Intervention de Nicole Belloubet

Réunion du 20 mars 2018 à 21h30
Protection des données personnelles — Article 8

Nicole Belloubet :

La question du champ d’application du RGPD constitue une innovation majeure par rapport à la directive de 1995. L’article 3 du règlement, comme cela vient d’être dit, prévoit en effet un double champ d’application.

D’une part, ce règlement est applicable aux traitements effectués dans le cadre des activités d’un établissement par un responsable de traitement ou un sous-traitant dès lors que celui-ci se trouve sur le territoire de l’Union, peu importe que le traitement d’ailleurs ait lieu ou non dans l’Union. Il s’agit donc en quelque sorte d’un critère organique.

D’autre part, le règlement est également applicable selon un critère matériel, peu importe que l’établissement soit alors sur le territoire de l’Union, dès lors que le traitement est effectué à l’égard des résidents européens.
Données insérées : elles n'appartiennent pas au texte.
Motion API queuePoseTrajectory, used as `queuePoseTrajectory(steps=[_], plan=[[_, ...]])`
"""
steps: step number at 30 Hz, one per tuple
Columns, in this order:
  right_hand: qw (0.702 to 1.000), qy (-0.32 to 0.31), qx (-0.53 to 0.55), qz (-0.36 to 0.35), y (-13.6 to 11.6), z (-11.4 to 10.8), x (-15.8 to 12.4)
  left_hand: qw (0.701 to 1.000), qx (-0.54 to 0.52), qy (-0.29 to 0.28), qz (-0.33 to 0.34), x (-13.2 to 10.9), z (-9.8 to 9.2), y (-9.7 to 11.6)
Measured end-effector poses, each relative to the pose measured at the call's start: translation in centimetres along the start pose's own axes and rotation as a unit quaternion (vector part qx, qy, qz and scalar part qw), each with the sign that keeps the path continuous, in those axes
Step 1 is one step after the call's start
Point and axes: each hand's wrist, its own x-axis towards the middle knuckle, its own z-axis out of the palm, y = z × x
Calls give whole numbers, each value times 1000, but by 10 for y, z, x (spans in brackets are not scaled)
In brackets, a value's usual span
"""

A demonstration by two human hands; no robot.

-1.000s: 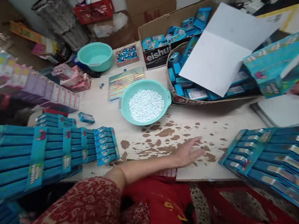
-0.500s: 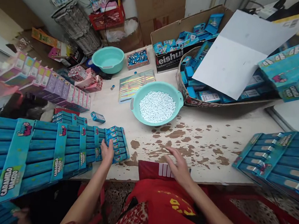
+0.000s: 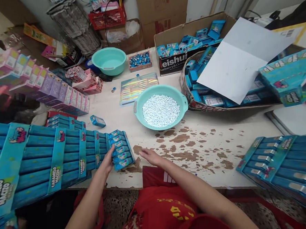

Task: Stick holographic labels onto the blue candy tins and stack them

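My left hand (image 3: pixel 109 159) lies against the left side of a blue display tray (image 3: pixel 120 151) of small candy boxes. The thumb points up along the tray and the other fingers are partly hidden, with no grip showing. To the right of this tray, my right hand (image 3: pixel 150 157) is held over the table, fingers stretched out towards it, touching nothing. Left of the tray runs a long row of matching blue display trays (image 3: pixel 59 157). A single blue candy box (image 3: pixel 98 121) lies behind them.
A turquoise basin (image 3: pixel 139 115) of white candies stands mid-table, with another turquoise basin (image 3: pixel 97 61) farther back. Cartons (image 3: pixel 173 66) of blue boxes fill the back right. More blue trays (image 3: pixel 282 164) stand at right. Pink and purple boxes (image 3: pixel 53 87) line the left.
My right hand has moved left towards the display tray. That tray has shifted slightly right, away from the row, with my left hand against it.
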Motion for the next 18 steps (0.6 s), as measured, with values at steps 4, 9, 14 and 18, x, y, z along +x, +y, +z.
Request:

Il suffit alors que l’offre de biens ou de services à des personnes concernées se déroule dans l’Union ou que leur comportement dans l’Union soit suivi.

Le règlement a donc une cohérence globale vis-à-vis des responsables de traitement présents dans ou en dehors de l’Union. Il précise à cet égard, à son considérant 14, qu’il devrait s’appliquer aux personnes physiques, indépendamment de leur nationalité ou de leur lieu de résidence en ce qui concerne le traitement de leurs données.

Si son champ d’application est déjà défini par le RGPD, il n’en est pas de même des marges de manœuvre des États membres octroyées par le règlement, qui devraient aussi l’être afin d’éviter des conflits de normes. C’est évidemment extrêmement important en cas de dispositions divergentes selon les législations nationales, comme l’a expliqué Mme la rapporteur.

En effet, se pose la question du critère à retenir pour la législation applicable entre États membres de l’Union en cas de divergences, compte tenu des choix différents dans l’exercice de ces marges de manœuvre qui sont permises par le règlement. Les enjeux sont importants en termes de protection des droits fondamentaux des personnes concernées, mais également d’attractivité des territoires, dès lors que la législation applicable peut constituer un critère très important pour une entreprise qui souhaite s’implanter à l’étranger.

L’article 8 du projet de loi prévoit ainsi de retenir pour l’application des marges de manœuvre, cela a déjà été dit, le critère de résidence de la personne concernée, à l’exception des traitements mentionnés à l’article 85.2 du règlement en matière de liberté d’expression et d’information, qui relèveraient du critère d’établissement du responsable de traitement. Son objet est donc clairement défini.

L’amendement proposé, au contraire, laisse subsister, si vous me permettez cette expression, une forme d’oubli. En effet, le 1° du II tend à proposer un critère qui est centré sur la localisation, en France, du responsable du traitement. Le 2° traite du cas particulier du droit français qui s’applique en vertu du droit international public. Le 3° concerne enfin exclusivement le cas où le responsable de traitement n’est pas établi dans l’Union européenne. Or ce cas est déjà réglé à l’article 3.2 du RGPD.

Ainsi, il manque, me semble-t-il, le plus important. Quel droit s’applique lorsque le responsable de traitement est dans l’Union européenne, mais hors de France, et que ses services s’appliquent à un résident en France ? Autrement dit, à quoi servent tous nos débats sur l’âge de consentement des mineurs ou sur les garanties relatives au NIR, aux données biométriques ou aux données de santé, si le droit qui est issu des marges de manœuvre des autres États membres venait alors à s’appliquer en France directement ?

En raison de cet oubli ou de ces incohérences, je demande le rejet du présent amendement.